Once the images are set aside, print the remaining lines below exactly.

Recorded data
- - - -

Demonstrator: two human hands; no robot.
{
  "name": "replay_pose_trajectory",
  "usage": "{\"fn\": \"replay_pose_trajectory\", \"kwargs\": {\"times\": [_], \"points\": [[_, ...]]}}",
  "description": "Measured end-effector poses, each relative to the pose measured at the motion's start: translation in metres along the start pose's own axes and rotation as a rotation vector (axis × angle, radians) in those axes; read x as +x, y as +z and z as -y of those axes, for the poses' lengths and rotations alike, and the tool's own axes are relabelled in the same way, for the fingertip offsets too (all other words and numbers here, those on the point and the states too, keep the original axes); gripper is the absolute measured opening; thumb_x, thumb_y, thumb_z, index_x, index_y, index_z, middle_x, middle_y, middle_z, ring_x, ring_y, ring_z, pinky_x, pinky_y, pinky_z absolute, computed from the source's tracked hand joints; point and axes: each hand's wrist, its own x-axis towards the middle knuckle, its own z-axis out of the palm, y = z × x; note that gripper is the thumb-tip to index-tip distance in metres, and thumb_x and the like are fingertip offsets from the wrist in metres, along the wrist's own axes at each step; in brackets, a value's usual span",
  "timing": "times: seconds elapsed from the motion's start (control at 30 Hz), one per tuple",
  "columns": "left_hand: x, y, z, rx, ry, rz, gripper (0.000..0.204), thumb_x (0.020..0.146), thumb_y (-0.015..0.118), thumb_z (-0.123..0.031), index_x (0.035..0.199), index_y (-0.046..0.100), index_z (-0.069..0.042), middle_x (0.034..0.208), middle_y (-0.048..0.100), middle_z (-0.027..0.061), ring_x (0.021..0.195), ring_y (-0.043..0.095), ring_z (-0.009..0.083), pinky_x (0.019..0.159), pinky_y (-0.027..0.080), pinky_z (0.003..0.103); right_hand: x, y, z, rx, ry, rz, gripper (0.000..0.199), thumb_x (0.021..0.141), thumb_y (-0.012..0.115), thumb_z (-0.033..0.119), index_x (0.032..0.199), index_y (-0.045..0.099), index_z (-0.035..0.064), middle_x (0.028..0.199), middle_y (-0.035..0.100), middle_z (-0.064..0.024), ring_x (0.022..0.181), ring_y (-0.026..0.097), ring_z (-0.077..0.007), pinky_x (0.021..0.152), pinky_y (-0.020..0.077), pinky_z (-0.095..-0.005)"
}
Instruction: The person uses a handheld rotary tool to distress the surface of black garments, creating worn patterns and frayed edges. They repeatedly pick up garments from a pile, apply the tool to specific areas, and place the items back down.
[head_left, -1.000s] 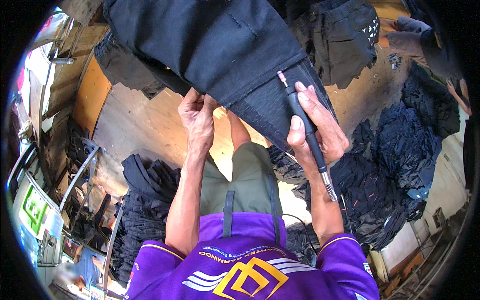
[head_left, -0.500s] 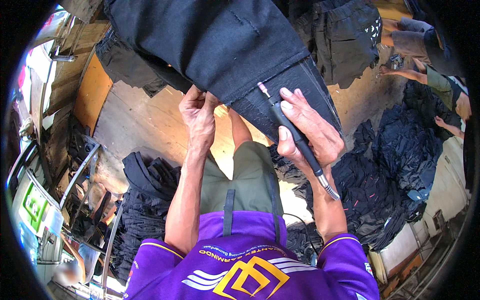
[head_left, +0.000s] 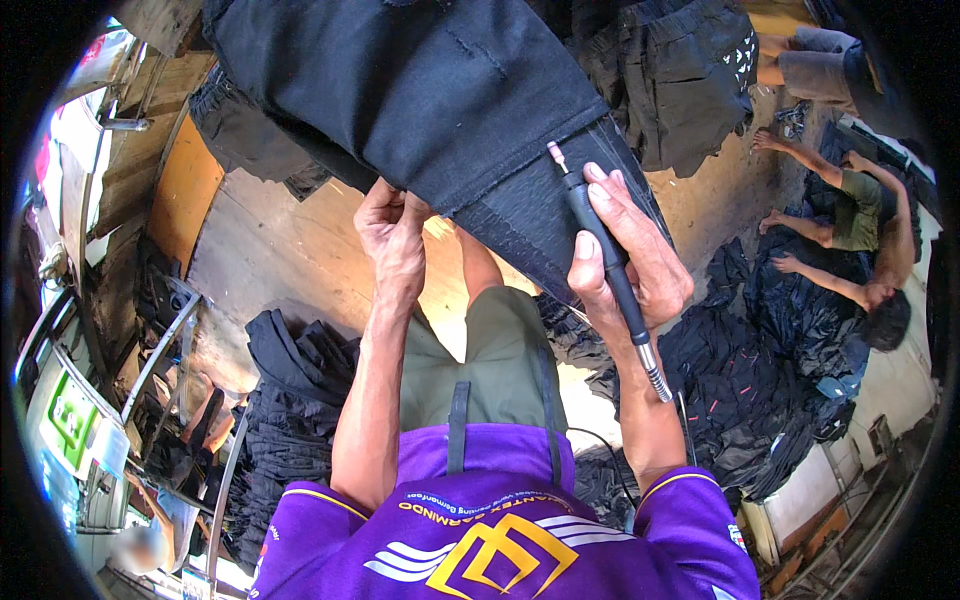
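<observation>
Stretched in front of me is a pair of black jeans (head_left: 420,110), with frayed worn marks and a hem fold across the leg. My left hand (head_left: 392,235) pinches the near left edge of the cloth between thumb and fingers. In my right hand (head_left: 640,255) is a black rotary grinder pen (head_left: 606,248) with a small pinkish stone tip. The tip hangs over the leg near the hem fold; I cannot tell whether it touches. A ribbed metal sleeve ends the tool by my wrist.
Dark garments (head_left: 690,85) hang beyond the jeans. Folded black clothes (head_left: 290,400) are stacked at left, and a large heap of black clothes (head_left: 740,350) lies at right. A co-worker (head_left: 870,220) bends at the right edge. A metal frame (head_left: 160,350) stands at left.
My right hand has moved the grinder pen's tip a little farther away and to the right along the hem. The left hand keeps its pinch. The co-worker at right shows more.
</observation>
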Motion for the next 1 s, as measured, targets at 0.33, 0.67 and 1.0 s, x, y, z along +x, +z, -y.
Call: {"fn": "replay_pose_trajectory", "kwargs": {"times": [0.33,0.67,1.0], "points": [[-0.001,0.001,0.0,0.017,-0.022,-0.015,0.026,0.106,0.074,-0.01,0.131,0.074,-0.001,0.125,0.078,0.008,0.11,0.073,0.0153,0.094,0.058,0.031,0.0,-0.001,0.001,0.046,-0.041,0.063,0.034,0.086,0.074,0.002,0.118,0.077,-0.0078,0.111,0.08,-0.0238,0.115,0.078,-0.04,0.106,0.0606,-0.0552],[-0.002,0.0,0.004,-0.04,-0.004,-0.039,0.023,0.104,0.077,-0.009,0.125,0.075,0.0,0.122,0.078,0.0079,0.107,0.073,0.0146,0.089,0.057,0.03,-0.004,0.003,-0.002,0.117,-0.12,0.136,0.033,0.083,0.077,0.001,0.115,0.078,-0.006,0.11,0.08,-0.0224,0.114,0.079,-0.0381,0.105,0.0626,-0.053],[-0.029,0.016,-0.075,0.204,-0.367,-0.096,0.042,0.113,0.064,-0.03,0.146,0.058,-0.004,0.125,0.074,0.0092,0.112,0.07,0.0154,0.098,0.058,0.035,0.0,-0.033,0.01,0.347,0.249,-0.255,0.053,0.116,0.046,0.029,0.158,0.04,-0.0018,0.13,0.072,-0.0266,0.123,0.072,-0.0358,0.116,0.0491,-0.0513]]}}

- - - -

Output for this exercise
Demonstrator: two human hands; no robot.
{
  "name": "replay_pose_trajectory",
  "usage": "{\"fn\": \"replay_pose_trajectory\", \"kwargs\": {\"times\": [_], \"points\": [[_, ...]]}}",
  "description": "Measured end-effector poses, each relative to the pose measured at the motion's start: translation in metres along the start pose's own axes and rotation as a rotation vector (axis × angle, radians) in those axes; read x as +x, y as +z and z as -y of those axes, for the poses' lengths and rotations alike, and the tool's own axes are relabelled in the same way, for the fingertip offsets too (all other words and numbers here, those on the point and the states too, keep the original axes); gripper is the absolute measured opening; thumb_x, thumb_y, thumb_z, index_x, index_y, index_z, middle_x, middle_y, middle_z, ring_x, ring_y, ring_z, pinky_x, pinky_y, pinky_z absolute, computed from the source's tracked hand joints; point and axes: each hand's wrist, its own x-axis towards the middle knuckle, its own z-axis out of the palm, y = z × x; note that gripper is the thumb-tip to index-tip distance in metres, and thumb_x and the like are fingertip offsets from the wrist in metres, along the wrist's own axes at each step; in brackets, a value's usual span",
  "timing": "times: seconds elapsed from the motion's start (control at 30 Hz), one per tuple",
  "columns": "left_hand: x, y, z, rx, ry, rz, gripper (0.000..0.204), thumb_x (0.020..0.146), thumb_y (-0.015..0.118), thumb_z (-0.123..0.031), index_x (0.035..0.199), index_y (-0.046..0.100), index_z (-0.069..0.042), middle_x (0.034..0.208), middle_y (-0.048..0.100), middle_z (-0.027..0.061), ring_x (0.021..0.195), ring_y (-0.043..0.095), ring_z (-0.009..0.083), pinky_x (0.019..0.159), pinky_y (-0.027..0.080), pinky_z (0.003..0.103); right_hand: x, y, z, rx, ry, rz, gripper (0.000..0.199), thumb_x (0.021..0.141), thumb_y (-0.012..0.115), thumb_z (-0.033..0.119), index_x (0.032..0.199), index_y (-0.045..0.099), index_z (-0.035..0.064), middle_x (0.028..0.199), middle_y (-0.035..0.100), middle_z (-0.064..0.024), ring_x (0.022..0.181), ring_y (-0.026..0.097), ring_z (-0.077..0.007), pinky_x (0.021..0.152), pinky_y (-0.020..0.077), pinky_z (-0.095..-0.005)"
}
Instruction: The person uses a handheld rotary tool to distress the surface of black garments, creating worn patterns and frayed edges. They repeatedly pick up garments from a pile, apply the tool to specific areas, and place the items back down.
[head_left, -1.000s] 
[head_left, -0.500s] 
[head_left, +0.000s] 
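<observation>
Stretched in front of me is a pair of black jeans (head_left: 420,110), with frayed worn marks and a hem fold across the leg. My left hand (head_left: 392,235) pinches the near left edge of the cloth between thumb and fingers. In my right hand (head_left: 640,255) is a black rotary grinder pen (head_left: 606,248) with a small pinkish stone tip. The tip hangs over the leg near the hem fold; I cannot tell whether it touches. A ribbed metal sleeve ends the tool by my wrist.
Dark garments (head_left: 690,85) hang beyond the jeans. Folded black clothes (head_left: 290,400) are stacked at left, and a large heap of black clothes (head_left: 740,350) lies at right. A co-worker (head_left: 870,220) bends at the right edge. A metal frame (head_left: 160,350) stands at left.
My right hand has moved the grinder pen's tip a little farther away and to the right along the hem. The left hand keeps its pinch. The co-worker at right shows more.
</observation>
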Motion for the next 1 s, as measured, targets at 0.33, 0.67 and 1.0 s, x, y, z along +x, +z, -y.
Call: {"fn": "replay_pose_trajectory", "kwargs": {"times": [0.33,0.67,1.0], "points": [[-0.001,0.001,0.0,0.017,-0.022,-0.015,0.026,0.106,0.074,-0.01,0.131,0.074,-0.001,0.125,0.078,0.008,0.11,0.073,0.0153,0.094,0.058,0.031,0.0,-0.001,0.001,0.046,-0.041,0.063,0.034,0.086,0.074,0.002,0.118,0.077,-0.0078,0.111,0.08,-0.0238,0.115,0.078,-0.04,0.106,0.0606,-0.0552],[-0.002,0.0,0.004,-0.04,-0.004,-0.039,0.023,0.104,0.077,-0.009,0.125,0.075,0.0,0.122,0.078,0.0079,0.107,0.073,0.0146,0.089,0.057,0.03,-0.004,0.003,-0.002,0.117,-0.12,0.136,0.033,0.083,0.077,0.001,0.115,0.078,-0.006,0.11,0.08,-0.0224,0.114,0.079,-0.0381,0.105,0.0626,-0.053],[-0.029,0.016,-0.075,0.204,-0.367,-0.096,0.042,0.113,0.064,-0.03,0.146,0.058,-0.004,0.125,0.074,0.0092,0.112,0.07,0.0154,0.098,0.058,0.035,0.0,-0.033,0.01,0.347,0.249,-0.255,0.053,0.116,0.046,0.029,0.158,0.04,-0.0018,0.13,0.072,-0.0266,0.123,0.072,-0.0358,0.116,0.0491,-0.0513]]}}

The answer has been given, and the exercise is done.